Tensions came to a boil in December when the Canadian government detained at the request of the U.S. Meng Wanzhou, CFO of Huawei and daughter of its founder. The U.S. wants to extradite Meng to face charges including bank fraud regarding sales of banned gear to Iran.
Huawei made its case that it remains a leading 5G infrastructure player at a recent press event at its Guangzhou Province headquarters, covered by Reuters. It said it has more than 25 contracts to supply 5G systems, has shipped more than 10,000 5G base stations to date and overall corporate revenues should exceed $100 billion this year, up 8.7% from 2018.
If true, that growth presages a bigger setback than expected for rivals Nokia and Ericsson. Dell’Oro estimates annual telecom equipment purchases were down two percent last year. Since 2015, Huawei’s market share has risen four points, shaving one and three points off Ericsson’s and Nokia’s shares, respectively, it added.
The market was roiled last year when the U.S. banned sales of semiconductors to China’s ZTE, accusing the company of violating sanctions against sales to Iraq. The ban effectively shut ZTE down for weeks until it was lifted in a deal the U.S. Commerce Department struck with ZTE, which claims about a 10% share of the market for carrier gear.

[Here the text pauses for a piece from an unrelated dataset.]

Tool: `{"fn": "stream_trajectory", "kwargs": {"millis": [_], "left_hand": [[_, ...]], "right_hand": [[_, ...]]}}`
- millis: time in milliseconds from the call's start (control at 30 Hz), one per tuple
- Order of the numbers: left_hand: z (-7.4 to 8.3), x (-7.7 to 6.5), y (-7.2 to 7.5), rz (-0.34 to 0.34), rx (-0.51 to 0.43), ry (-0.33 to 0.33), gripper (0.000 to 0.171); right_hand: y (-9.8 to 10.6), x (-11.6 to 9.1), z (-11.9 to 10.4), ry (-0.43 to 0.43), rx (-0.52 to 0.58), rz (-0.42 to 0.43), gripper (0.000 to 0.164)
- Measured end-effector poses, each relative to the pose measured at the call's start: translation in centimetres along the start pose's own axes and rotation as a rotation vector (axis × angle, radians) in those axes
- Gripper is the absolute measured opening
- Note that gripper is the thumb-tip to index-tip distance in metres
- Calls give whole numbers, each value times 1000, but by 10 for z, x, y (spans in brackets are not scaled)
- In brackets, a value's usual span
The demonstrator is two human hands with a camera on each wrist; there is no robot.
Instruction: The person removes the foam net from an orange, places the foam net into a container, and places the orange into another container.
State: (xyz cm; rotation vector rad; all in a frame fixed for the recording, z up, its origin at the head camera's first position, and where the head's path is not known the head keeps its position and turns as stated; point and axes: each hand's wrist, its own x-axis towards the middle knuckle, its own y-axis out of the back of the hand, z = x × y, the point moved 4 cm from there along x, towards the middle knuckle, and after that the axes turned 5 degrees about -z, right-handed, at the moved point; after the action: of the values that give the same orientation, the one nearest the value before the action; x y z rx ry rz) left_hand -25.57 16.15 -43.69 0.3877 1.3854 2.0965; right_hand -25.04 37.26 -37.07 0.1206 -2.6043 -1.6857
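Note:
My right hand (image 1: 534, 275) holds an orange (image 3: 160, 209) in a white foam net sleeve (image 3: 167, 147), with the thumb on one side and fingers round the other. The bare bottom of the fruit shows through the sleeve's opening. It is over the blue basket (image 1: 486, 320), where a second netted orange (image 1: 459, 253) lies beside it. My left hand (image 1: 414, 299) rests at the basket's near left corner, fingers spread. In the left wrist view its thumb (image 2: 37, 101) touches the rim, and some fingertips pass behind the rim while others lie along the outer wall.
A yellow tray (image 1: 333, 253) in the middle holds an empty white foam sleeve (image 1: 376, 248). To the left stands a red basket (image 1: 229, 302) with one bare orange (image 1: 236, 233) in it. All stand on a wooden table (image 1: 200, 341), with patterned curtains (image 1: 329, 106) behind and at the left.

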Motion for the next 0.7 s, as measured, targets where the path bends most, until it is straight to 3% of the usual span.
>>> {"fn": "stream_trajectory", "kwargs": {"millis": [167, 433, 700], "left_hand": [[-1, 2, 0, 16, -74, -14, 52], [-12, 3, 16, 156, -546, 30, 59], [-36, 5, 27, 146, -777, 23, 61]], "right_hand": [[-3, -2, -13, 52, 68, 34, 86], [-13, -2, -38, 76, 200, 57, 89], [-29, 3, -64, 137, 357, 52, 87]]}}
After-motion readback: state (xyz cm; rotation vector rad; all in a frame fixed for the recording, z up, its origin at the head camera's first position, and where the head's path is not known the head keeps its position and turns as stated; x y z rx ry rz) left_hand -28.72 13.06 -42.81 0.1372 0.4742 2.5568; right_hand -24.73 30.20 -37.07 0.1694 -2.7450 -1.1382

“ZTE fell deeply in 1H18. Ericsson picked up most of slack in Europe, but ZTE came back strongly in 3Q18,” said Stéphane Téral, executive director of mobile infrastructure research for IHS Markit.
Numbers from market researchers vary slightly, but all sides agree Huawei has come to dominate the market for mobile infrastructure gear sold to carriers. Click lower image to enlarge. (Sources: Dell’Oro Group, IHS Markit)
It’s anyone’s guess how the politics will play out over the next several years when carriers are expected to slowly build out their 5G networks. What’s clear is amid a larger U.S./China trade war, politics could be one of the biggest factors in who lands 5G deals.
Growth in mobile data today is not at the fevered pitch carriers experienced in the transition to 4G LTE. In fact, many carriers see 5G as a vehicle for exploring new use cases for cellular in a wide range of businesses from retail shops to factory floors.
Thus, Dell’Oro forecasts the overall market for cellular-radio infrastructure gear will grow just 2% over the next five years as carriers to keep a tight watch on capital expenses. When it comes to 5G, carriers will tend to rely on their existing suppliers, especially since the initial non-standalone version of 5G relies on their LTE networks.
The U.S. and China will be the biggest markets for 5G, Dell’Oro said. For Nokia and Ericsson, that means the winds from Washington and Beijing may be one of the biggest factors in what happens with the juggernaut Huawei that has become their biggest rival.